> [What is required]
Given the material below, return only the lines starting at the line with "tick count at" and ending at the line with "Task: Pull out", exactly as they appear.

─── Material provided ───

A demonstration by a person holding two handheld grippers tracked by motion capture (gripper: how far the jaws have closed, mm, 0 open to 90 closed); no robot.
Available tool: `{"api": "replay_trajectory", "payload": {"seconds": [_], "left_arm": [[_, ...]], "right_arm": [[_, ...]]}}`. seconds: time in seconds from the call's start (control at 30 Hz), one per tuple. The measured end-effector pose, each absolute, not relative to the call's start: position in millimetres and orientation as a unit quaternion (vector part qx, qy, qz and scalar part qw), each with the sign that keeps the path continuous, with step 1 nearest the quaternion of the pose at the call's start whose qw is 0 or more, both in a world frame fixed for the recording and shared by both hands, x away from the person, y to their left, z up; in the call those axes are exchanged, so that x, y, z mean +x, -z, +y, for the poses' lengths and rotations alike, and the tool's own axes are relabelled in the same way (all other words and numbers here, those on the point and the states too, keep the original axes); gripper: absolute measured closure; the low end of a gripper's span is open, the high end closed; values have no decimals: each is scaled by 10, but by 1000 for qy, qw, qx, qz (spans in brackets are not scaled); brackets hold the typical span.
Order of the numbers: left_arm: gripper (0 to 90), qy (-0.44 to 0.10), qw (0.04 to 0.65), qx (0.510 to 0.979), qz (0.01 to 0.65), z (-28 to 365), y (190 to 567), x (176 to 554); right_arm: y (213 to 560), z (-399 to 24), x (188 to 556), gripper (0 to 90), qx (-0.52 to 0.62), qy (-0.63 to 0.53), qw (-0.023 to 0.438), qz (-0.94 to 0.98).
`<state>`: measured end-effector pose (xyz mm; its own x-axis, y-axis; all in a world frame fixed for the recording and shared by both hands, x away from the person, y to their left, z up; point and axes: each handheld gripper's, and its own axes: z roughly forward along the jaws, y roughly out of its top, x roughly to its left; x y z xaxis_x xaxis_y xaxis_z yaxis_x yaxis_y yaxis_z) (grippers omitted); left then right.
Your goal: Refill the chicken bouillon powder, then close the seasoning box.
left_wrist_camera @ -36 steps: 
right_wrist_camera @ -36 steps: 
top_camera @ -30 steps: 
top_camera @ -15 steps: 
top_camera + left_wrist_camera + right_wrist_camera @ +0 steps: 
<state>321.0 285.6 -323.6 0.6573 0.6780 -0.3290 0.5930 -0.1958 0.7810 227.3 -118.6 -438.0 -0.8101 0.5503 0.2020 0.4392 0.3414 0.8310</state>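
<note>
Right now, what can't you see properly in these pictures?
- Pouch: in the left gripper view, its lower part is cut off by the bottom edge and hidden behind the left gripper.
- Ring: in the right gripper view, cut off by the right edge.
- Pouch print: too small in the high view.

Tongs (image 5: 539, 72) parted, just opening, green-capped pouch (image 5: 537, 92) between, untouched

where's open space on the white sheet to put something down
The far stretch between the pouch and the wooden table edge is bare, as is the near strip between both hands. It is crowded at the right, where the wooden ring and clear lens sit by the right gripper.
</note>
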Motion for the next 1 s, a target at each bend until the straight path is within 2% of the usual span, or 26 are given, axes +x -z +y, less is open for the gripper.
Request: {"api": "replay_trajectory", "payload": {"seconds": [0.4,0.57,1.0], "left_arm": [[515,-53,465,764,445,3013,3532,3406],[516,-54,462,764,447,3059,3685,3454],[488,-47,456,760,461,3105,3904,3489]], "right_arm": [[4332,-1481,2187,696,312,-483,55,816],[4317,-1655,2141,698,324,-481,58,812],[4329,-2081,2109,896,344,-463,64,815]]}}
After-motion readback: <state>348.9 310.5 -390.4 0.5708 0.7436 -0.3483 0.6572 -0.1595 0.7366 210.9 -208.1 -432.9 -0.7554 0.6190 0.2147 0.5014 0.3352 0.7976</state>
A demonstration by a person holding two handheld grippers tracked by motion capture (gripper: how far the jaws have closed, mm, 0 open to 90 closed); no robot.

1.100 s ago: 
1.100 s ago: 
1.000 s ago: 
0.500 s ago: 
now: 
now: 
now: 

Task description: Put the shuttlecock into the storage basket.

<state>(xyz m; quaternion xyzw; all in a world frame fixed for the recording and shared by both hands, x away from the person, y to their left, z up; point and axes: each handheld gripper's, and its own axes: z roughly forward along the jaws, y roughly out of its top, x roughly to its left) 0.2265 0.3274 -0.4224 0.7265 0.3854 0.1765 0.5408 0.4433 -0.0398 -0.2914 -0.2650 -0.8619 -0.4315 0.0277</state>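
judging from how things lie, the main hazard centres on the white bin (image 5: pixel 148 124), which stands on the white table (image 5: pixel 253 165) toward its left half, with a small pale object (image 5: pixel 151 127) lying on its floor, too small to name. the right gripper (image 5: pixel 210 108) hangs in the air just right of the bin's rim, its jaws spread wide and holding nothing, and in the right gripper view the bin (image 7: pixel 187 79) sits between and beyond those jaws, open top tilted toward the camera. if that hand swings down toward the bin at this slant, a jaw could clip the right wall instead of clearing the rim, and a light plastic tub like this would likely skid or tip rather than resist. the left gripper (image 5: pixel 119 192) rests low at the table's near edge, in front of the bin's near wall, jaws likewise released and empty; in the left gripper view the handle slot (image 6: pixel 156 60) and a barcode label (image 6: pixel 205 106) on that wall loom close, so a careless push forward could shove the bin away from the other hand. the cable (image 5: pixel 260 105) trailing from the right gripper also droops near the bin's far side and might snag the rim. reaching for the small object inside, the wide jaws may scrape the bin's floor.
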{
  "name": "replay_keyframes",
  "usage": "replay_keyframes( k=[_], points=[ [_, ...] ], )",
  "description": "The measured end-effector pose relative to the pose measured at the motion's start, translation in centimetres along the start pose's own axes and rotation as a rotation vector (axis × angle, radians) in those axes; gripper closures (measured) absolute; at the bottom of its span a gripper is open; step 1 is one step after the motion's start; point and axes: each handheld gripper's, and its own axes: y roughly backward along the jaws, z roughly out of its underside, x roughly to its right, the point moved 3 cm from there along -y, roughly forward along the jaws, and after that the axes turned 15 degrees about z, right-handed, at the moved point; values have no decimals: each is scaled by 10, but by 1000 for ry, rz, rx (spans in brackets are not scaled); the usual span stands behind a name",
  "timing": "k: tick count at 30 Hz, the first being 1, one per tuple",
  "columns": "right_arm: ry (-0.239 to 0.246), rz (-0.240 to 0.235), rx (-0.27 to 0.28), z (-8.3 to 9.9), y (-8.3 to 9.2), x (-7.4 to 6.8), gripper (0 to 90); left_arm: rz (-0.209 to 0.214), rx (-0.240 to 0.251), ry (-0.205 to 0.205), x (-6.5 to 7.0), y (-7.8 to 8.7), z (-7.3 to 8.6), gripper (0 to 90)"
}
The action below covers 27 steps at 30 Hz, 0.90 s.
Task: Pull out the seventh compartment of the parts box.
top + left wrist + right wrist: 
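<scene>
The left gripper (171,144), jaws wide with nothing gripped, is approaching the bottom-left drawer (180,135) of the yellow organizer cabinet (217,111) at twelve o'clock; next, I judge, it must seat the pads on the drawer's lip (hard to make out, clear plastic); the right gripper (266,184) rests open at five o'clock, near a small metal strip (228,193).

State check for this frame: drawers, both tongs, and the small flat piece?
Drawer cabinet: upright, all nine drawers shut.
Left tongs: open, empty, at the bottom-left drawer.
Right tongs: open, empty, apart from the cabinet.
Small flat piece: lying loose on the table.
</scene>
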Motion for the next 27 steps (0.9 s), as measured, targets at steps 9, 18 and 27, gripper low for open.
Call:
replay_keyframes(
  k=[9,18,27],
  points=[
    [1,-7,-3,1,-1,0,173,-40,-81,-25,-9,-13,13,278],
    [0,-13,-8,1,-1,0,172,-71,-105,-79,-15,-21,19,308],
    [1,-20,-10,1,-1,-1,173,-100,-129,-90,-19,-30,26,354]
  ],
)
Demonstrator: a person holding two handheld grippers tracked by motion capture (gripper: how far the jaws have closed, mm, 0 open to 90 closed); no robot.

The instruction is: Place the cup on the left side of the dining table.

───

> [Solution to this problem]
  "timing": "k: tick count at 30 Hz, the first being 1, one per tuple",
  "columns": "right_arm: ry (-0.239 to 0.246), rz (-0.240 to 0.235), rx (-0.27 to 0.28), z (-8.3 to 9.9), y (-8.3 to 9.2), x (-7.4 to 6.8), gripper (0 to 90); left_arm: rz (-0.209 to 0.214), rx (-0.240 to 0.251), ry (-0.205 to 0.205), x (-6.5 to 7.0), y (-7.8 to 8.7), z (-7.3 to 8.6), gripper (0 to 90)"
}
The action below covers 27 steps at 30 Hz, 0.90 s.
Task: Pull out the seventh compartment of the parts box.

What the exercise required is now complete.